In [1]:
import os
os.chdir("../")

In [2]:
%pwd

'e:\\MyOnlineCourses\\ML_Projects\\arabic-digits-recognition'

In [3]:
from dataclasses import dataclass
from pathlib import Path


@dataclass(frozen=True)
class DataAugmentationConfig:
    root_dir: Path
    src_dst_path: str


In [4]:
from src.ard.constants import *
from src.ard.utils.help import read_yaml, create_directories

class ConfigurationManager:
    def __init__(
        self,
        config_filepath = CONFIG_FILE_PATH,
        params_filepath = PARAMS_FILE_PATH):

        self.config = read_yaml(config_filepath)
        self.params = read_yaml(params_filepath)

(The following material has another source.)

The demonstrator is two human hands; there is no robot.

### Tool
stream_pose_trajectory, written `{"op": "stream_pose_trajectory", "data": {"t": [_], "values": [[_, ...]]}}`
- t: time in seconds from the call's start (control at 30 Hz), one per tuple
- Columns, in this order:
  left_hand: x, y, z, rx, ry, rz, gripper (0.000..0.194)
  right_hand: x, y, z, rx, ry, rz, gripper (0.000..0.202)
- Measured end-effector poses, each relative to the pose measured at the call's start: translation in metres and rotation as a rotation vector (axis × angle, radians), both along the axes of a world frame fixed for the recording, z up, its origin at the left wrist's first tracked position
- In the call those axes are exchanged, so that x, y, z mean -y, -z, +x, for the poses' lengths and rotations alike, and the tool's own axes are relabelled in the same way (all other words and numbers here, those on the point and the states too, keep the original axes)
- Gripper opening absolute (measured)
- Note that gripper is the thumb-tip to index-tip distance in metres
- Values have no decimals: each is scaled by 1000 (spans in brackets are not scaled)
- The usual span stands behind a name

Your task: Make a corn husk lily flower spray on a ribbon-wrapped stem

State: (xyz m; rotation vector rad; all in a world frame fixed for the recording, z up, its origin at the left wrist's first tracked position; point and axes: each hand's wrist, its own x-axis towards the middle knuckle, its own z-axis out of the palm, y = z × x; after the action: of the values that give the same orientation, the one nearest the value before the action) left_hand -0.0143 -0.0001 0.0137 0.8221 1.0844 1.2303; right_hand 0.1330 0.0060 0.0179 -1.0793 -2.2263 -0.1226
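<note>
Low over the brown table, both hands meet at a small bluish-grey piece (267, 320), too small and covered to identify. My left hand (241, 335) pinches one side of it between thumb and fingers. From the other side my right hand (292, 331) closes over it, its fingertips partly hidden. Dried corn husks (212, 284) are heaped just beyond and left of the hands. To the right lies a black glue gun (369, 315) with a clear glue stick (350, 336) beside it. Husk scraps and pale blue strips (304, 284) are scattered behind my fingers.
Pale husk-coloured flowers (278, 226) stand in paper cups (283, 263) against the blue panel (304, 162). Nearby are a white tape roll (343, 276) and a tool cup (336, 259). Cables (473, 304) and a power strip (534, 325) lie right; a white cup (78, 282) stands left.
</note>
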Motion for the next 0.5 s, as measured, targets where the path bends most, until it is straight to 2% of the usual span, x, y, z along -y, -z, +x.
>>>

        create_directories([self.config.artifacts_root])


    
    def get_data_augmentation_config(self) -> DataAugmentationConfig:
        config = self.config.data_augmentation

        create_directories([config.root_dir])

        data_augmentation_config = DataAugmentationConfig(
            root_dir=config.root_dir,
            src_dst_path=config.src_dst_path
        )

        return data_augmentation_config

In [5]:
import os
import numpy as np
import librosa
import soundfile as sf
from ard import logger
from tqdm import tqdm
import time

pnorm = False
rnorm = False
class DataAugmentation:
    def __init__(self, noise_level=0.001, config = DataAugmentationConfig):
        self.noise_level = noise_level
        self.config = config

    def add_noise(self, audio):
        """Add random noise to the audio signal."""
    
        noise = np.random.randn(len(audio))
        augmented_audio = audio + self.noise_level * noise
        return augmented_audio

    def peak_normalization(self, audio):
        """Normalize the audio signal to have a peak amplitude of 1.0."""
        peak = np.max(np.abs(audio))
        if peak > 0:
            normalized_audio = audio / peak
            pnorm = True
        else:
            normalized_audio = audio
            pnorm - False
        return normalized_audio
    
    import numpy as np

    def rms_normalization(self, audio, rms_level=-20):
        """
        Normalize the audio signal to a specified RMS level.

        Parameters:
            audio (np.ndarray): Input audio signal.
            rms_level (float): Desired RMS level in dB (default is -20 dB).

        Returns:
            np.ndarray: Normalized audio signal.
        """
        # Ensure audio is a NumPy array
        audio = np.asarray(audio)

        if len(audio) == 0:
            raise ValueError("Input audio array is empty.")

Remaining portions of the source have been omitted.